Pop-up shops creating more shopping, employment options
E-commerce has also led stores to rethink their physical footprint. As reported by The Wall Street Journal, pop-up shops are all the rage these days. Pop-up shops are described as such because there's usually a quick turnaround for them opening because store operators use vacated retail space to sell products, but on a short-term basis, typically no longer than a year. These stores not only create full and part-time employment opportunities for people in retail, but may lead to more developers specializing in this niche industry, called upon to repurpose existing locations.

Although major retailers take advantage of pop-up shops - Payless recently opened its first in Times Square - they're ideal for small-businesses because start-up costs are relatively minimal.

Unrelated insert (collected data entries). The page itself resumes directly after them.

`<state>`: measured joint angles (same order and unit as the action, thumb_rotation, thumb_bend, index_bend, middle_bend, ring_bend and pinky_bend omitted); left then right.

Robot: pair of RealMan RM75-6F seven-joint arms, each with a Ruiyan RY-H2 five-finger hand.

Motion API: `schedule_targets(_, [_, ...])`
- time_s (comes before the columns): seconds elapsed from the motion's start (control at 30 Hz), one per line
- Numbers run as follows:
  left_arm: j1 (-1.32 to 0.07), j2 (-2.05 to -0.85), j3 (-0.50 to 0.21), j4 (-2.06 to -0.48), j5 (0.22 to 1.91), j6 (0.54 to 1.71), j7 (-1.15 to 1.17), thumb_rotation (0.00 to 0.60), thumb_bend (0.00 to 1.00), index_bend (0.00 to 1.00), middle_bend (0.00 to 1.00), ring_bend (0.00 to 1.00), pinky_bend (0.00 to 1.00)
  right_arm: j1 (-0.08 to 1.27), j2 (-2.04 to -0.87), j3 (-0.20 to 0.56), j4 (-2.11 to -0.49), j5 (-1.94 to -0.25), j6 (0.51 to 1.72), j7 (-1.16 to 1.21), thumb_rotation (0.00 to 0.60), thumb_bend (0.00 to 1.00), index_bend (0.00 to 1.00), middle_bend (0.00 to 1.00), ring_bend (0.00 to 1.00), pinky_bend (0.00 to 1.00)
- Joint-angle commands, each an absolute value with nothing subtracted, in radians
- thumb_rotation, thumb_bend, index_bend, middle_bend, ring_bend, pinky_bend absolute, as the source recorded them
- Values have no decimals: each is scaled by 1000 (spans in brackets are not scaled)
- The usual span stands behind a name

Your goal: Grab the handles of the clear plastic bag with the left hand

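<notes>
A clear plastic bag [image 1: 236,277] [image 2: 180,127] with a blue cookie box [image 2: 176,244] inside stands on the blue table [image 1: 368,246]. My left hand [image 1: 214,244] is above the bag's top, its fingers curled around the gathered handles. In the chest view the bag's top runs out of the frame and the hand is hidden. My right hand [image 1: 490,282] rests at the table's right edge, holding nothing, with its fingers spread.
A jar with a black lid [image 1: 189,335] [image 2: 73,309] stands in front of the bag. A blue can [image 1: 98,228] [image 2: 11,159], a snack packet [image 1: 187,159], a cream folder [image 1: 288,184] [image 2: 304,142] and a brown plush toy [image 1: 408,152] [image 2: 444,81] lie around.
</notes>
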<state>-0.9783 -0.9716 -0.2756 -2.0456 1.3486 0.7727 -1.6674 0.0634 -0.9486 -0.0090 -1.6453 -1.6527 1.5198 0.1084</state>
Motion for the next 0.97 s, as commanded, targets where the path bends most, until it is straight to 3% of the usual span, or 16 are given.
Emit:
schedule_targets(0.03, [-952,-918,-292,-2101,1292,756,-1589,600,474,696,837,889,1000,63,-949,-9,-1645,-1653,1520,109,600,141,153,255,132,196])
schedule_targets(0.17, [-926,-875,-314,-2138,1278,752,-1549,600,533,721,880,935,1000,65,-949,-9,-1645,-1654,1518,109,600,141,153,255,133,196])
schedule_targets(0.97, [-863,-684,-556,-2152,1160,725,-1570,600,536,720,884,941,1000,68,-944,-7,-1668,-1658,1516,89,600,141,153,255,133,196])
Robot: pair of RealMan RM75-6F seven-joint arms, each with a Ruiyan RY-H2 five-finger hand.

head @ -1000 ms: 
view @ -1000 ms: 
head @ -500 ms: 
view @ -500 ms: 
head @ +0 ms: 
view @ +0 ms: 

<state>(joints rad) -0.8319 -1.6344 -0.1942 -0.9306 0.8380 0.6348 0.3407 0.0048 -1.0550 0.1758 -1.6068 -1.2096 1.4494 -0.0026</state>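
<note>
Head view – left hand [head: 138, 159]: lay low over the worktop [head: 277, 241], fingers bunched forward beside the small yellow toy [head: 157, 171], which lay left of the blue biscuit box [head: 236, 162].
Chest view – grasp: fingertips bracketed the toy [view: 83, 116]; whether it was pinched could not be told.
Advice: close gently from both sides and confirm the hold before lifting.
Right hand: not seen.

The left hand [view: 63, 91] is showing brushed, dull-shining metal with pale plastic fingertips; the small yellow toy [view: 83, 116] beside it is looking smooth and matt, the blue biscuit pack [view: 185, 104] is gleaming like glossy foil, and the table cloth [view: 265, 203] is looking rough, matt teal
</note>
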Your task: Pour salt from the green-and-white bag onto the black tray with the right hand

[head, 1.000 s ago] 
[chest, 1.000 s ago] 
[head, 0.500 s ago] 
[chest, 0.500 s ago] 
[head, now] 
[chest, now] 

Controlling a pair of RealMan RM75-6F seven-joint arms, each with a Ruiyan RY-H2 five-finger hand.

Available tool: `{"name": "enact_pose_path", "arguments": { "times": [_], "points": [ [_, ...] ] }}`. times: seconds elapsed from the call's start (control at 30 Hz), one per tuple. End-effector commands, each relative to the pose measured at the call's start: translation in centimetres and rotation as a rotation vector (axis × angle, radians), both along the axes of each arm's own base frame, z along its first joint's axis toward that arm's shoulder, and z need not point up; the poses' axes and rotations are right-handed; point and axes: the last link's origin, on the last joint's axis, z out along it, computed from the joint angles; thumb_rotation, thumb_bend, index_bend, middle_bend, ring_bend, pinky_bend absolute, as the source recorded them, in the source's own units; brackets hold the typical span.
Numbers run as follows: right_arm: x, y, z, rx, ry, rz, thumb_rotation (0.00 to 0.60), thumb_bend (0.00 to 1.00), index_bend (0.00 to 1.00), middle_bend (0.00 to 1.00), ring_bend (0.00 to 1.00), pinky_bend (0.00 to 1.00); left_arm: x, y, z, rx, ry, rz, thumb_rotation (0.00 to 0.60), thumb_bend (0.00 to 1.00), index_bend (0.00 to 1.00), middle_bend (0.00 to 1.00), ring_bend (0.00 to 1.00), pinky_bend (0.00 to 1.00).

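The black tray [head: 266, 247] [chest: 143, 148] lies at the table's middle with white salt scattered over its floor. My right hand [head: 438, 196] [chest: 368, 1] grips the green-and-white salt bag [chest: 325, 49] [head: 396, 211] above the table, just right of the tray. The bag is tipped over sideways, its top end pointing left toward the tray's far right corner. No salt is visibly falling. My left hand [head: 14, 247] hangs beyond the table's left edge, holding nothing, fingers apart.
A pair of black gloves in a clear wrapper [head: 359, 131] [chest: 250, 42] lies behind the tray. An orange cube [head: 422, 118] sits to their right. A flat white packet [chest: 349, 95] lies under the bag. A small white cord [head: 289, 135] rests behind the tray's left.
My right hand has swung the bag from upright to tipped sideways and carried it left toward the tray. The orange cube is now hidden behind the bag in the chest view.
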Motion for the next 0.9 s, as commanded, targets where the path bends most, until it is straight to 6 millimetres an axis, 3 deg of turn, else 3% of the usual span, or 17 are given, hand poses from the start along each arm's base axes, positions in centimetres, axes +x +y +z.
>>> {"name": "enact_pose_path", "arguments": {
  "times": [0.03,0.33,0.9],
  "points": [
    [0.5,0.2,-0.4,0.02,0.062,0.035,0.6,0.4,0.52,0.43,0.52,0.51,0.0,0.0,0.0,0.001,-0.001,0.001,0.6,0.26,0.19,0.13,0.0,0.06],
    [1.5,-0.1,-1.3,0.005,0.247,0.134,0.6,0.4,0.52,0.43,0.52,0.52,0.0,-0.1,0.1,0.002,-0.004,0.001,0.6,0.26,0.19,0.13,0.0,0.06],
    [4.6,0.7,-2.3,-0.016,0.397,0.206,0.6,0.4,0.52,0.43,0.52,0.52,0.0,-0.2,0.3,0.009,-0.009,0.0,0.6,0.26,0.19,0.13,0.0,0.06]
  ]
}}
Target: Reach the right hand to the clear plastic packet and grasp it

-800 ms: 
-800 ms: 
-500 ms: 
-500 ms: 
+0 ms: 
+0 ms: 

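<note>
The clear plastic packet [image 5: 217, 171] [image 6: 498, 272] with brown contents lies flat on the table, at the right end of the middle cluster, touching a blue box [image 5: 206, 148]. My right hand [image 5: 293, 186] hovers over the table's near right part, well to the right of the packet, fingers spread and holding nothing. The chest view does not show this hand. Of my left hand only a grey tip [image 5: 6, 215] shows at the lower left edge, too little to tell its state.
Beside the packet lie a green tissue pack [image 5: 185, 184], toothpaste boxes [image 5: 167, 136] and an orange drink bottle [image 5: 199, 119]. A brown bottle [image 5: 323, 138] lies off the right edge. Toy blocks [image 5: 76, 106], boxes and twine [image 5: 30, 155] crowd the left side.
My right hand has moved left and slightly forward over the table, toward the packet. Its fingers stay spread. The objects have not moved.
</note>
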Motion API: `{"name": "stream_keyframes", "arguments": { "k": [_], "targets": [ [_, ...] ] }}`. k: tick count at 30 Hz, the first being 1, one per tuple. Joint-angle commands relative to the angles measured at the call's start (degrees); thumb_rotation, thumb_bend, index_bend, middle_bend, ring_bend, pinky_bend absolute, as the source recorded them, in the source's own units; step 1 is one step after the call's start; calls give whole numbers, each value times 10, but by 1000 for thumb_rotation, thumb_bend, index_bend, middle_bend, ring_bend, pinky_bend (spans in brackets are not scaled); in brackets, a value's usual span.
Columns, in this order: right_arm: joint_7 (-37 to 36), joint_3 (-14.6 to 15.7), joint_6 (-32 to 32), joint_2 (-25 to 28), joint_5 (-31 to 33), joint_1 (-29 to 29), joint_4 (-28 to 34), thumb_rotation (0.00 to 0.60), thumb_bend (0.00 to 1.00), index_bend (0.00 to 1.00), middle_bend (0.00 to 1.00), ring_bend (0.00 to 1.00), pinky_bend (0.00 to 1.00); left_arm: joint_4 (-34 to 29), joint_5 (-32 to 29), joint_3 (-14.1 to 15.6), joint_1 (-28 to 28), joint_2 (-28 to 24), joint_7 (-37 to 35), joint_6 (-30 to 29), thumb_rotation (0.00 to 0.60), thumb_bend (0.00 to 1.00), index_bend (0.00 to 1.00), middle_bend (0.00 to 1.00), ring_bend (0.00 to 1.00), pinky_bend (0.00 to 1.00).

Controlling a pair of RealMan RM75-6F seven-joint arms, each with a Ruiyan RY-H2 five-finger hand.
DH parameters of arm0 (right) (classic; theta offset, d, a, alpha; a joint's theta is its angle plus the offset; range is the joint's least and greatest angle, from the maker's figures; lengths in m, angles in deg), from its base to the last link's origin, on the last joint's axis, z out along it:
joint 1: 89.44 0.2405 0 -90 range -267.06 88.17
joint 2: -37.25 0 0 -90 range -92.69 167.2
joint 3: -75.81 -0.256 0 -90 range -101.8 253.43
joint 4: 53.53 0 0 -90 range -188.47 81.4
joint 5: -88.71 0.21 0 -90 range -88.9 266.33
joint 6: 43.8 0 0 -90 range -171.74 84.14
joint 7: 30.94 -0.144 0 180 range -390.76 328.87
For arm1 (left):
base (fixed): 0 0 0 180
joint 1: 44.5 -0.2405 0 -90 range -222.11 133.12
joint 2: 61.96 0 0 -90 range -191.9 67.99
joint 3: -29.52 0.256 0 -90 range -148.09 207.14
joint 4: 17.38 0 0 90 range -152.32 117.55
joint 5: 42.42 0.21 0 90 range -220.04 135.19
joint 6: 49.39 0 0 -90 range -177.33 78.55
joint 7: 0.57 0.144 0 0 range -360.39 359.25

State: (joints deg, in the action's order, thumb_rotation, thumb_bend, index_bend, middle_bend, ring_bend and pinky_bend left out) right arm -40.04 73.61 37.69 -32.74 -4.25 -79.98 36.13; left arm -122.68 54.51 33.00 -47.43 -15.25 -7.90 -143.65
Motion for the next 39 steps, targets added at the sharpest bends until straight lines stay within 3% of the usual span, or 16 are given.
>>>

"If I see a small business, I try to buy something to support it, particularly women-run businesses," Sonya Koshuta, a freelance art director, told The Wall Street Journal while shopping at a pop-up shop in New York City.

E-commerce has revolutionized the world, and consumers, workers as well as the U.S. economy have been the biggest benefactors. In so doing, e-commerce has led to a synergistic relationship between retail and commercial construction industries by feeding off each other's successes.

Online sales tend to thrive when brick-and-mortar stores open, a new study shows.